Today’s report from The Hague that delivery of COVID-19 vaccines to the Dutch Caribbean will take place a bit later than hoped because of the complex logistics should not come as a complete surprise. Moreover, distribution in the Netherlands itself is delayed, among other things due to severe winter weather.
But if they arrive on February 19 as now announced it should be possible to begin the vaccination for healthcare professionals and seniors already registering soon after, presumably at the end of this month. Saba, which together with St. Eustatius will receive the immunisation files the same day, announced a February 22 start, while the process is already well underway in St. Martin and other nearby islands.
Traffic between them can normalise once most of each population has received their shots, in St. Maarten supposedly by June 1. At the same time, vaccinated visitors from abroad would probably not require pre-departure testing anymore when vacationing in these destinations.

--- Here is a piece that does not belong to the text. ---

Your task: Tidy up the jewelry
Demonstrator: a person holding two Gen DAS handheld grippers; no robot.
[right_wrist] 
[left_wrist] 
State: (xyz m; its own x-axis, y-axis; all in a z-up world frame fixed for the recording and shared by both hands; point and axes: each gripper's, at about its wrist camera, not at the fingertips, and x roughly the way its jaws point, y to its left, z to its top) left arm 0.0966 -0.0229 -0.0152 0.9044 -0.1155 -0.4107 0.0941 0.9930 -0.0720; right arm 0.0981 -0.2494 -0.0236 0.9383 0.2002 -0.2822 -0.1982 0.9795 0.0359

It is a bit of race against the clock, as witnessed by the local mega-yacht season apparently “bottoming out” early (see related story) in fear of potential two-week quarantining requirements for returning to the US by the new Biden administration. This has led vessel owners to focus on charters out of South Florida and the US Virgin Islands.
However, as the vaccine rollout continues in North America and if COVID-19 conditions there improve, such a general measure might not be deemed necessary at all. Experts even say travel could see a significant boost once people hesitant to do so before are confident about not easily catching the dreaded disease.
So, cooperating with a speedy vaccination of practically all inhabitants is not only of great public health but also socioeconomic importance. Those who qualify should register for and get their shots quickly to help make that happen.